A network to share best practices for children with special needs
Recently, I had the fortunate opportunity of interviewing some amazing people about their personal experience with their therapy dog named Breezy. Julie Brown Rubenstein and therapy dog Breezy (co-owned by Co-Owner Cheri Goggin (Bittersweet Kennels), are an amazing pair that travel to hospitals, nursing homes, youth groups, and the like. Julie happens to also have a son on the spectrum that benefits from Breezy’s amazing talents as a therapy dog! There are many research-based benefits for owning or handling a pet including decreased blood pressure, stress-relief, increased social interacti...
Check out the question-and-answer session below with both Jonah and Julie to get a personal perspective from a handler and a child with PDD-NOS.
Jonah (17 y/o soon-to-be Junior)
-How did you choose your therapy dog or did the dog choose you?
I think we got Breezy when she was a puppy. We got along well when she was growing up in our house. I was caring towards her. I feel Breezy chose me!
-What are the biggest/best benefits for having a therapy dog?
It’s like you have a friend with you. Always there to keep you company, makes you smile, and makes you feel like you’re not alone.
-Does your dog ever become a distraction in class or have an effect on other kids?
School does not allow Breezy to come in. But she does have an effect on other kids. My mom takes her to another high school in a special-ed class and those kids like having Breezy there. They change because she is there.
-Is there anywhere you won’t go without your dog? Where do you prefer to take Breezy because it helps you?
If I could take my dog anywhere, I would take her to school.
-What does your therapy dog help you do best?
She helps me stay calm and she helps me with conversations.
Julie Rubenstein (mom and passionate dog handler) “Please remember my dog and I are hear- to-heart, soul-to-soul to the person we visit. Nothing else matters except that moment in time in that room one-on-one! It is a sincere PRIVILEDGE to be a part of awakening a person’s senses…. whatever stage of life they are in. I specialize in hospice and special needs so all rose color glasses are off.”
-How did you become a therapy dog trainer?

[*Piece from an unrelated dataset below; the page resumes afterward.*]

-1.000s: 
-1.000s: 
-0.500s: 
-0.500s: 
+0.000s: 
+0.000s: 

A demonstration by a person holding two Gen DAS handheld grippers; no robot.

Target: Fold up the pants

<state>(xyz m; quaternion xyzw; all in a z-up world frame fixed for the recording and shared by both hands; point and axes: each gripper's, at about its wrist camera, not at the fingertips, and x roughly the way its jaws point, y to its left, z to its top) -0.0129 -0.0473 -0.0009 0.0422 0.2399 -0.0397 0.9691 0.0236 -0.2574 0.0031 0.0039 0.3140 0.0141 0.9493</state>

Let me go back 20 years. I had no kids and went to a dog handling class. I felt passionate about dogs and was interested in becoming a dog handler because I knew I would be good at it. My dog Shayna and I were reading in libraries, special-needs classrooms, and hospice. We were opening up doors all over the city. The rest is history. I have trained dogs that were placed in multiple facilities. My dogs have seen the inside walls of hospitals, assisted living facilities, organizations, and even modeled for American Greetings® card company. I remember one experience when we went into a pre-op room where the mother and daughter were a mess. Shayna Punim (a golden retriever) calmed everyone down before the operation and, not only did it affect the mother and daughter, but also everyone in the room! Someone must be dog smart and people smart to be a dog-handler, knowing their body language, being sensitive, aware and assessing the situations. Tactfulness is key! And put your egos aside; it is not about us, but about the person and/or their family.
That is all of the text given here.